* Activity
Beginning with the line where "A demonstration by" appears, restate each line word for word until the data ends. Pictures do not go in.

* Given data

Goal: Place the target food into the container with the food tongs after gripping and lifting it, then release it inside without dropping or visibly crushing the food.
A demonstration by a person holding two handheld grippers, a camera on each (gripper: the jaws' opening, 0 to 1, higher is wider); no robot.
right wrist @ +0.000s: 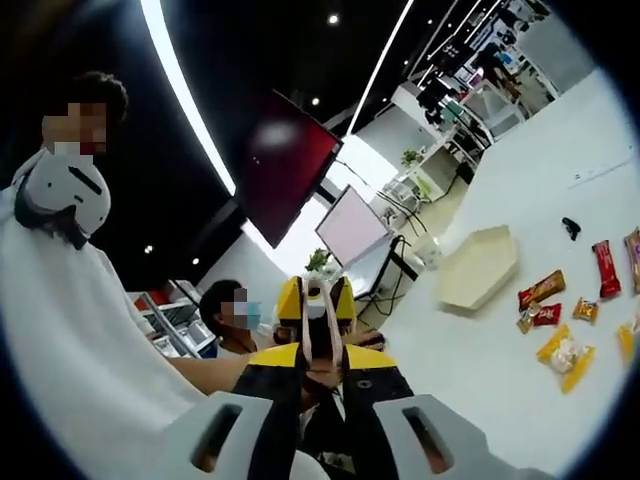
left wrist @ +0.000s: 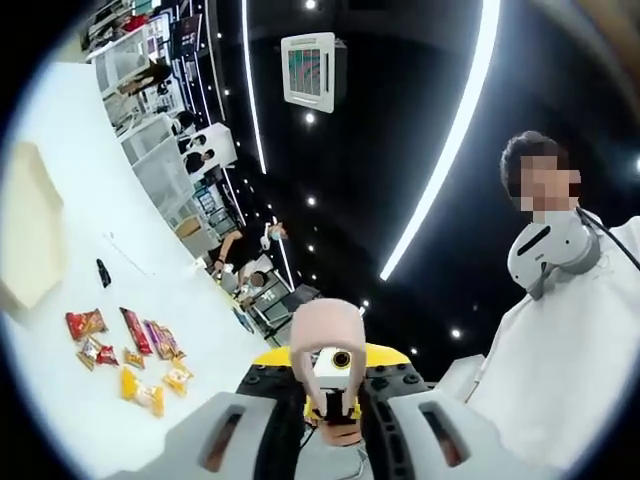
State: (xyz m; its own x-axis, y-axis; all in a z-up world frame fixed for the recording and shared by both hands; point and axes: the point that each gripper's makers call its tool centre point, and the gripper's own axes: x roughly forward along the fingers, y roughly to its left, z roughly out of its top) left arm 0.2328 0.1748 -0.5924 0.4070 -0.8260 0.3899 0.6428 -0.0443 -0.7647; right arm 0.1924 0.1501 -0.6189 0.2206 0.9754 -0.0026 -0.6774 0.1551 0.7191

* Exercise output
A demonstration by a person holding two handheld grippers, a camera on each (gripper: the jaws' opening, 0 to 1, higher is wider); no robot.
right wrist @ +0.000s: 
left wrist @ +0.000s: 
State: (xyz m; its own x-axis, y-axis; all in a z-up world frame fixed for the recording and shared by both hands; point and axes: the point that each gripper's makers call its tool centre point, and the gripper's own axes: x roughly forward along the fingers, y roughly to its left, z roughly out of its top) left arm 0.2328 0.1748 -0.5924 0.4070 -0.8260 0.3899 0.6428 -0.0443 -0.7647; right arm 0.1924 0.1501 -0.6189 0.2206 0.9754 -0.0026 -0.6774 0.1551 0.7191

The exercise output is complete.